I have created a modal box that initially hides the modal box contents with css display: none. Then, I heard from some article that using this display:none could prevent google bot from crawling the contents, and it is not good for SEO.
Instead, it recommends me to use absolute positioning to create negative position values and hide that content.
I am trying to look for some good example of modal box that actually use this technique but I was wondering if:
- modal box contents are really hidden from google to crawl?
- Is this common practice to use negative position value for absolute positioning when creating a modal box?
- Any good example I could look?
2
Answers
Don’t use 0 height, negative margins to hide content. Google is able to understand now that you have hidden content in this way. Actually, inserting zero height for an element with text in it might trigger a flag with the Googlebot.
If you need to send text info to the crawler, then insert that text in the meta description tag. This way visitors do not see that, but Google will.
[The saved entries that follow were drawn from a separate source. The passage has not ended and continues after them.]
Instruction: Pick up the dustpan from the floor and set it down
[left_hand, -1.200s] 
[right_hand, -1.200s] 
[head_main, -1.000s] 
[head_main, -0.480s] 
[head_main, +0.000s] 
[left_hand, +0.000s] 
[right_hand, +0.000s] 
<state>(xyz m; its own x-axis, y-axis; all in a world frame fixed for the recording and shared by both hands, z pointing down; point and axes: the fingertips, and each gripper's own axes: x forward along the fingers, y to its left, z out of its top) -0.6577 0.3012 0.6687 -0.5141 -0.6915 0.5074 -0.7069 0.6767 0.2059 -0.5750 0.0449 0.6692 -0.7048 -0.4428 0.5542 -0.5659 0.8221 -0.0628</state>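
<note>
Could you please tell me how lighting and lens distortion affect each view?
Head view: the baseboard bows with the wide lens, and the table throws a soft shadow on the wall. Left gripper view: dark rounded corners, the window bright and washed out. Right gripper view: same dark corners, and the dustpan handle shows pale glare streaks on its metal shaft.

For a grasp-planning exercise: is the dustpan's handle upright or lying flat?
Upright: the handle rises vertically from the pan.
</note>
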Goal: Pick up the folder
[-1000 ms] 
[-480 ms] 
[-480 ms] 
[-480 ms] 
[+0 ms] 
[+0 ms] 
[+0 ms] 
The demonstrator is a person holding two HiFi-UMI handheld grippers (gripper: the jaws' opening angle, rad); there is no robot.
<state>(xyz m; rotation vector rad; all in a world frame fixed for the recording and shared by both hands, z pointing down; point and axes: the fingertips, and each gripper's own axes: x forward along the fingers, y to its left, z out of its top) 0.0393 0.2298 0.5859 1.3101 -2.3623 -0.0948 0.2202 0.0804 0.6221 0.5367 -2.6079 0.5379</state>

I’m an SEO. Google never gives a definitely yes or no answer, but the general consensus is placing content in modals and hiding them results in that content still being crawled, but it is held with less significance. This makes sense as most of the information Google is looking for would/should be presented to the user when the webpage is opened, not after. The majority of your ranking results will be due to your immediate on page seo. I wouldn’t experiment with trying to transition or hide content in this way as Google does have methods of detecting this sort of thing, an could result in an even worse outcome for the site.